=== Your goal ===
From the records below, copy out exactly the lines from the one containing "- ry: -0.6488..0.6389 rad" to the one containing "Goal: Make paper", both included. Add nothing else.

::::

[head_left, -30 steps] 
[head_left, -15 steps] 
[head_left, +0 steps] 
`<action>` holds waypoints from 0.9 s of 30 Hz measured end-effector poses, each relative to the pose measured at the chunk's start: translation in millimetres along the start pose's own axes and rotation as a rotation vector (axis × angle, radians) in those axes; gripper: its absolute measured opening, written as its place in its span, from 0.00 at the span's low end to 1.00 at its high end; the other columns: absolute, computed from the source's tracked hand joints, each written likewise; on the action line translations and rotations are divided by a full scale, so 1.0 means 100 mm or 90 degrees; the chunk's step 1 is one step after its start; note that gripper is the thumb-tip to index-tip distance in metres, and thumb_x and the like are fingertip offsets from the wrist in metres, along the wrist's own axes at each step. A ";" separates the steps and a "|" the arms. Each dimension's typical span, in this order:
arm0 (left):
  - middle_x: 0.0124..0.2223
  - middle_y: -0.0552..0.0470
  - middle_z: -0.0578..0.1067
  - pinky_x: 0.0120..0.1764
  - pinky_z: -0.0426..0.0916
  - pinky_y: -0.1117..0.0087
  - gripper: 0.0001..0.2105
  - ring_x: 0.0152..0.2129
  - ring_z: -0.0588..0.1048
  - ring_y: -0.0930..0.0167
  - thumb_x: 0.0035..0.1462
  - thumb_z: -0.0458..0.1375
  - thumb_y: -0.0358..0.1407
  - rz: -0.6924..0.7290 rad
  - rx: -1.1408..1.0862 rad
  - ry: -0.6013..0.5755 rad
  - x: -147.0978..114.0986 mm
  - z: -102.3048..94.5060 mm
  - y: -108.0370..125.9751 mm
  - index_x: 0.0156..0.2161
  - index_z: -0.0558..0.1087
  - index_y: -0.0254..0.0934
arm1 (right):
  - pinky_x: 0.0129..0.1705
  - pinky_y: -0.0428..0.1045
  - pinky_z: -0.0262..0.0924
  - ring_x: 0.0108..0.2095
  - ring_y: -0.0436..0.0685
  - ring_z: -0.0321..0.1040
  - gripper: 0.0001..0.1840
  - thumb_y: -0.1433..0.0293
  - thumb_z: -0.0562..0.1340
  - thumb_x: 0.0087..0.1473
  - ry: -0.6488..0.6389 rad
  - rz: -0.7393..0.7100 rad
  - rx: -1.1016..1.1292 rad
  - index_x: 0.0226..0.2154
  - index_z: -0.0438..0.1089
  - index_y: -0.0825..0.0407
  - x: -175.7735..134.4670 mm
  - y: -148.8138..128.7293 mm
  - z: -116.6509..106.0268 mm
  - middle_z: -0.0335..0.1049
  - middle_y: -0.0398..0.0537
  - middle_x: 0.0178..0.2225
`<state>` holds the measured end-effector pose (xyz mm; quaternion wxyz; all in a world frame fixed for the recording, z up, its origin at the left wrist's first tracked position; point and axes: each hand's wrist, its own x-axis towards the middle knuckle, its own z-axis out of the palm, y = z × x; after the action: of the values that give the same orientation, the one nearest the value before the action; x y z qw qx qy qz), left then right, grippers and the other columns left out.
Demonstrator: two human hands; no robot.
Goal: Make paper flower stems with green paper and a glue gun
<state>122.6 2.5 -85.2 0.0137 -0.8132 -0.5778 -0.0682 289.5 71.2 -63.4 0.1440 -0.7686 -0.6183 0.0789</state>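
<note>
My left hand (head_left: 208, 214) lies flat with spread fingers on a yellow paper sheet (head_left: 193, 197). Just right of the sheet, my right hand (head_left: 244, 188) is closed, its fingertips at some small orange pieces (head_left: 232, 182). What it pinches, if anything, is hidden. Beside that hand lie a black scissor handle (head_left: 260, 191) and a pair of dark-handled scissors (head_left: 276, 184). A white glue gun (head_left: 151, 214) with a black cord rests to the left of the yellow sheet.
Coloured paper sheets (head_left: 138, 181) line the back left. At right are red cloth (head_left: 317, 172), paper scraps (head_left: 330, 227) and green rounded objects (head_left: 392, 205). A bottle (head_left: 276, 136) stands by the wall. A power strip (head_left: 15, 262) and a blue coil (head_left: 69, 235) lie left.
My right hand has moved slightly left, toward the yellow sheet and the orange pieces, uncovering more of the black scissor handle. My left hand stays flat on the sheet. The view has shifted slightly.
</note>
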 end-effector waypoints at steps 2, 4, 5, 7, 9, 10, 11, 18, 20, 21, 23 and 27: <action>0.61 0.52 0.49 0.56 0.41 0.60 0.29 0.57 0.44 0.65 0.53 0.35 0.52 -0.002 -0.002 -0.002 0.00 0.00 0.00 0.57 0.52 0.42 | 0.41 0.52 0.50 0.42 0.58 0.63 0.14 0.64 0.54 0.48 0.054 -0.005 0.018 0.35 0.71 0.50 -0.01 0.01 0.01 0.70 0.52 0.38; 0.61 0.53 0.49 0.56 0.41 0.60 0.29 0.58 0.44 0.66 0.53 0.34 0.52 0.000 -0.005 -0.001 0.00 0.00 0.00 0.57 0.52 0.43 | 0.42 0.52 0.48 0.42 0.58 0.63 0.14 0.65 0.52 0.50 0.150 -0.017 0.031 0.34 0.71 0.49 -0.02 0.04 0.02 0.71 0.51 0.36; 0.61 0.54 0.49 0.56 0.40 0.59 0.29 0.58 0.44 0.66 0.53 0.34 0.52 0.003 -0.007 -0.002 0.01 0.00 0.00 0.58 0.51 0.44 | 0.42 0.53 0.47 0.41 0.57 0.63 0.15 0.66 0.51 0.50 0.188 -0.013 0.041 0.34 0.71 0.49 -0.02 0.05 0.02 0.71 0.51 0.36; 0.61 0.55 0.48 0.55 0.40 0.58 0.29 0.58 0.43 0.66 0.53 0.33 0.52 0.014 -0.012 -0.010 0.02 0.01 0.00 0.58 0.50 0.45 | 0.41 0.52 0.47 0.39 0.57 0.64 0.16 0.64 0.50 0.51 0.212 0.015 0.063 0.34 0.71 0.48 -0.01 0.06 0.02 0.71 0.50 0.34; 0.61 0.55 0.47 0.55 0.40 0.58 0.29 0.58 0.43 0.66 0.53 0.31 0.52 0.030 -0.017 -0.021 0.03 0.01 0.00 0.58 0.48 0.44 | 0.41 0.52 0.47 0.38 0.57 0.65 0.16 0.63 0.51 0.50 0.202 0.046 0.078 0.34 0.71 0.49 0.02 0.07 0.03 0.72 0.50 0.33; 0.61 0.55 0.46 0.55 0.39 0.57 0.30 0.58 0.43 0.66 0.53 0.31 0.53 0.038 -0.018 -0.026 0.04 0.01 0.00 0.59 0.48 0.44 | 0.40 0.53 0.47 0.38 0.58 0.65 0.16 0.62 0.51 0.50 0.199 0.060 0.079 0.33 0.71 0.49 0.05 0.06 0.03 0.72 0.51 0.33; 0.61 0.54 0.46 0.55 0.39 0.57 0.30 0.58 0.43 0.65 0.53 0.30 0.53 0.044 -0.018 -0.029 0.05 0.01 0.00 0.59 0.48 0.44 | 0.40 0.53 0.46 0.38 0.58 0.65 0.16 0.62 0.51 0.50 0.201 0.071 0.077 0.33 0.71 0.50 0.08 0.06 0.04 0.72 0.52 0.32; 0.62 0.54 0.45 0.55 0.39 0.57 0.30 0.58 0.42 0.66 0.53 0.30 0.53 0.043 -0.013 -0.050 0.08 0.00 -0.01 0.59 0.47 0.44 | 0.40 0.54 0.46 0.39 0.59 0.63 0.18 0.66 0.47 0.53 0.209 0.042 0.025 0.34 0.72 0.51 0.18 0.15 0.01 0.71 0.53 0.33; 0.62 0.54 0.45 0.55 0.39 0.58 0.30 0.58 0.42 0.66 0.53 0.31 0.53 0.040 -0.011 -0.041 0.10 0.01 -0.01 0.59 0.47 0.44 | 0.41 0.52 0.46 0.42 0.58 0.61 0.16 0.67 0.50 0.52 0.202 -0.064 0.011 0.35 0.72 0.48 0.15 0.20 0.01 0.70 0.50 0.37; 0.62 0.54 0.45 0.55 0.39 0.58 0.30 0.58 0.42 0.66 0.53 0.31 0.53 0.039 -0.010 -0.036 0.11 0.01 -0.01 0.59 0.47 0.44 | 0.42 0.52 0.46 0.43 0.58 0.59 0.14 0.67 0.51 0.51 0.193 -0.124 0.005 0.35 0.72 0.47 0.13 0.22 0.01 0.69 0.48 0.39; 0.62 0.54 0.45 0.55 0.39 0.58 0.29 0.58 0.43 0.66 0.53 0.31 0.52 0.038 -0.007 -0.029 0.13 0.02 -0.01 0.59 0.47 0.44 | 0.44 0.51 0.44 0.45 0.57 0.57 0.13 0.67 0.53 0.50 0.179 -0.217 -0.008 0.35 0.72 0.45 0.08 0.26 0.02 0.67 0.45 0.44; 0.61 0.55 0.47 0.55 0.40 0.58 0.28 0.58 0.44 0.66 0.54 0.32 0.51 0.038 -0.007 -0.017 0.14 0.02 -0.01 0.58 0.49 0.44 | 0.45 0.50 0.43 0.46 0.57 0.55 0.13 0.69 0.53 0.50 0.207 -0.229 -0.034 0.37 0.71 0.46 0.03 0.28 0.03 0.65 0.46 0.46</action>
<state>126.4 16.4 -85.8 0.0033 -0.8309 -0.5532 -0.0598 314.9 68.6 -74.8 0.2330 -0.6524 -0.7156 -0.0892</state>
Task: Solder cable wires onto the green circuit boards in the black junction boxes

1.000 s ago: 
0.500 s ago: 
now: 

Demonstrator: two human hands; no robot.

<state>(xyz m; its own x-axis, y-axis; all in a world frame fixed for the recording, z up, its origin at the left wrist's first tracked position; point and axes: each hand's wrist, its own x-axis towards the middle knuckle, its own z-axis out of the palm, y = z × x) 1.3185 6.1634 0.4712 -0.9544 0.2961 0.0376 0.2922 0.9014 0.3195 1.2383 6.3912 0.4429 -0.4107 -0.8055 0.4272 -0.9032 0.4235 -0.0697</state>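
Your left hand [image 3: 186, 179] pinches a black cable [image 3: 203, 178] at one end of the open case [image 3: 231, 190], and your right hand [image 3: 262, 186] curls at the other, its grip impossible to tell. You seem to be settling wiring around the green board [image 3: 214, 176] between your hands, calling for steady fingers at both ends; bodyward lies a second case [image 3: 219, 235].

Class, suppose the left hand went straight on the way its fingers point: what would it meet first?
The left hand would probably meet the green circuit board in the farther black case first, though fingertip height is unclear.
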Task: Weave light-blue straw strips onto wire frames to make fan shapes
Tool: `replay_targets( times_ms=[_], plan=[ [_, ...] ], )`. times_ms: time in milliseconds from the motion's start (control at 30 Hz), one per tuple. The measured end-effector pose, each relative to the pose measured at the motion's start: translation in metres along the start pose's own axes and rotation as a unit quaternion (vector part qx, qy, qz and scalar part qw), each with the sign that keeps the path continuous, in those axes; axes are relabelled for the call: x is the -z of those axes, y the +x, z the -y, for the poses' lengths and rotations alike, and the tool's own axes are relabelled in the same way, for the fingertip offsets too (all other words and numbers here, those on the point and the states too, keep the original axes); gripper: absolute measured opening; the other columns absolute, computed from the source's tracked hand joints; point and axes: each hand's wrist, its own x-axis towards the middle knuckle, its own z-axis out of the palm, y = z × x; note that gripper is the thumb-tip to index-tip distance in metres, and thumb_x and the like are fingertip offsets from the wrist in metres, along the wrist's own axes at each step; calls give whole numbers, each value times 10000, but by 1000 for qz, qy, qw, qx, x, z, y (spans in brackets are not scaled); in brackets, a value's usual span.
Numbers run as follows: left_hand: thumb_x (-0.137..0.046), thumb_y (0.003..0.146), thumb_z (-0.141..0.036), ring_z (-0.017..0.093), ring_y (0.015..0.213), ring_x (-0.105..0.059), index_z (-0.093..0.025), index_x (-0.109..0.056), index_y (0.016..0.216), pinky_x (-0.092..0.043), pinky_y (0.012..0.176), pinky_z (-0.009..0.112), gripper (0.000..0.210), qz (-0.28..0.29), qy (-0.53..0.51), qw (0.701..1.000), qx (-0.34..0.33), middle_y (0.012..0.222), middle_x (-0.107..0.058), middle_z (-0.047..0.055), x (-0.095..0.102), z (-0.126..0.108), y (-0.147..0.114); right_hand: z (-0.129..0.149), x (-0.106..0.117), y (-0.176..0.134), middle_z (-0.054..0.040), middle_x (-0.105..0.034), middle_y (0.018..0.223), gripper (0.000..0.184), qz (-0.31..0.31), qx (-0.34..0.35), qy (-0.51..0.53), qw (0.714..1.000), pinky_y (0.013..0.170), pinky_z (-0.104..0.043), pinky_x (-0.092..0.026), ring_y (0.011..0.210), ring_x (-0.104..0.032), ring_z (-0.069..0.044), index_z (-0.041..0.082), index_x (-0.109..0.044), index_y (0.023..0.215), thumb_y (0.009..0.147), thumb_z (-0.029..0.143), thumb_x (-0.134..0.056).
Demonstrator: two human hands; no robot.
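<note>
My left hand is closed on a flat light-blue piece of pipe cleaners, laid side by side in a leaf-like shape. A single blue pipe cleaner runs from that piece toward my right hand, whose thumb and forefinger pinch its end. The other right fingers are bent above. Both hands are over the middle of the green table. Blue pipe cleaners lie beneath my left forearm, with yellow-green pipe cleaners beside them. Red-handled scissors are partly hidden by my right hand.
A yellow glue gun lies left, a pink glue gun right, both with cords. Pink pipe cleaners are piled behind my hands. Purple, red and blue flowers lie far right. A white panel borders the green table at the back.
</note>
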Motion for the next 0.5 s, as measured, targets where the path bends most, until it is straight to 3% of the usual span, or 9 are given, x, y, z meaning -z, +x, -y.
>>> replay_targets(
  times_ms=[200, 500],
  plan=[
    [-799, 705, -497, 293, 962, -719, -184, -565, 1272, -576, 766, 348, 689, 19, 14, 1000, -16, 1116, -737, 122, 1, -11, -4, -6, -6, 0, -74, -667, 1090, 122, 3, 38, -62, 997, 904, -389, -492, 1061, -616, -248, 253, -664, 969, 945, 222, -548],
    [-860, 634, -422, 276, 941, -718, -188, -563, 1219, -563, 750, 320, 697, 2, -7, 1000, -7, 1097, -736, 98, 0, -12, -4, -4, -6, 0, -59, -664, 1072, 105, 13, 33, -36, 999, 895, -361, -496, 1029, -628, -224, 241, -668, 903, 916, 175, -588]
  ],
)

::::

=== Answer space ===
  - ry: -0.6488..0.6389 rad
  - rz: -0.7393..0.7100 rad
  - rx: -1.1016..1.1292 rad
  - index_x: 0.0226..0.2154
  - index_z: -0.0438..0.1089
  - index_y: -0.0825..0.0407
  - x: -175.7735..134.4670 mm
  - y: -148.8138..128.7293 mm
  - z: -116.6509..106.0268 mm
  - middle_z: -0.0335..0.1049
  - middle_y: -0.0398..0.0537
  - middle_x: 0.0178..0.2225
`<state>` holds the measured end-effector pose (xyz mm; quaternion wxyz; all in a world frame fixed for the recording, z up, its origin at the left wrist's first tracked position; point and axes: each hand's wrist, its own x-axis towards the middle knuckle, its own z-axis out of the palm, y = z × x; after the action: of the values that give the same orientation, the one nearest the value before the action; x y z qw qx qy qz), left then right, grippers and the other columns left out.
Demonstrator: two human hands; no robot.
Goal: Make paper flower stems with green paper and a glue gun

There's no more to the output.